PROBLEM: For the listing below, how many lines contain the word "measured"? Answer with only that figure.

DATASET EXCERPT:
[Start of section]

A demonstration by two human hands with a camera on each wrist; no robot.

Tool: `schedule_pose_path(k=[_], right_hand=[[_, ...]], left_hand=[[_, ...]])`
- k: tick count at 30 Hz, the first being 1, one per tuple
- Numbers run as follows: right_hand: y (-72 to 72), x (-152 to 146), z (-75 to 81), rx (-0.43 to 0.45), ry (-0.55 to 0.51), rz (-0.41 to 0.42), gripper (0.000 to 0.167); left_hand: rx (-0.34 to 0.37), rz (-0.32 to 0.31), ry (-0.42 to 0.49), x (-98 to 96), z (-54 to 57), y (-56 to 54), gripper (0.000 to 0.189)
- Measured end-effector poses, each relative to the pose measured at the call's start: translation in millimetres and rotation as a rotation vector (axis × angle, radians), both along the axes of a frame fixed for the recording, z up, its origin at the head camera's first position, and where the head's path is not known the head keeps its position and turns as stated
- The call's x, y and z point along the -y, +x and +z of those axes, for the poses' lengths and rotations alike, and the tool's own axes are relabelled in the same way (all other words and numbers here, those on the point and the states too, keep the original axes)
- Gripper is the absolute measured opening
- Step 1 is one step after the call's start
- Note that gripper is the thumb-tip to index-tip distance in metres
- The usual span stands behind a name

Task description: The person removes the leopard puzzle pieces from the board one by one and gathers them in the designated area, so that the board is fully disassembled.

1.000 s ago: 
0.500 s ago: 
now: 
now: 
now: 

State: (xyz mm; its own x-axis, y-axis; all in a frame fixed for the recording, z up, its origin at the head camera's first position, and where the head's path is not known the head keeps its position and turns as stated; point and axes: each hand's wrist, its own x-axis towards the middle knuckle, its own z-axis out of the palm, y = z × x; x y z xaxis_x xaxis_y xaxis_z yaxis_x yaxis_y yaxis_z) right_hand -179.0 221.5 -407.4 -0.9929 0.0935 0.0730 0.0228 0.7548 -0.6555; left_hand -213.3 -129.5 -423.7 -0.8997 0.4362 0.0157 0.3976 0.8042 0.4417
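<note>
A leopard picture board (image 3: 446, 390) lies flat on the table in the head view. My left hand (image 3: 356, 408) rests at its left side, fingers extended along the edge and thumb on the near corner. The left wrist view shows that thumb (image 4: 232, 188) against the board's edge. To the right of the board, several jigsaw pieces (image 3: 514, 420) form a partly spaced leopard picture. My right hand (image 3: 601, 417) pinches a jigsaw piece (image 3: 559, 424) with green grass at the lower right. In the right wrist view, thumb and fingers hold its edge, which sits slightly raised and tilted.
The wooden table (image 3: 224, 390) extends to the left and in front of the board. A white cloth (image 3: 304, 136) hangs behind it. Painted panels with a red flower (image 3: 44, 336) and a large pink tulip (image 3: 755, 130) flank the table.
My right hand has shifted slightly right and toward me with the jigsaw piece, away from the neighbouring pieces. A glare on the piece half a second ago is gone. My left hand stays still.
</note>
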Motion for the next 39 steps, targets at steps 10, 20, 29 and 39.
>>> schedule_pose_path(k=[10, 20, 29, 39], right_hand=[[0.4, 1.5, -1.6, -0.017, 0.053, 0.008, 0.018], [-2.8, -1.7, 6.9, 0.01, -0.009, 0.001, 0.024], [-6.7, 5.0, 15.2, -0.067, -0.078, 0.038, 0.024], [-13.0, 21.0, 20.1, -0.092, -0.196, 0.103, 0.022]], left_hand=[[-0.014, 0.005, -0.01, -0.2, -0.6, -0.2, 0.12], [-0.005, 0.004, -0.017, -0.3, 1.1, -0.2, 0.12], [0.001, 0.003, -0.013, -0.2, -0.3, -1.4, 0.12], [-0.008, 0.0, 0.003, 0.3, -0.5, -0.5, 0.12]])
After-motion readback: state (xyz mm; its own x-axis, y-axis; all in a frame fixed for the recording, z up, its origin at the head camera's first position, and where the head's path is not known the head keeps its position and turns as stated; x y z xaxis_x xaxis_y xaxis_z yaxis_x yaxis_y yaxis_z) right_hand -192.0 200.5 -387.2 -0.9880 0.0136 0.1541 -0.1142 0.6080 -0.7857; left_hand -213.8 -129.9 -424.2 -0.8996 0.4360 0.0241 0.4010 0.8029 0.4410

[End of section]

OUTPUT FOR THIS TASK: 2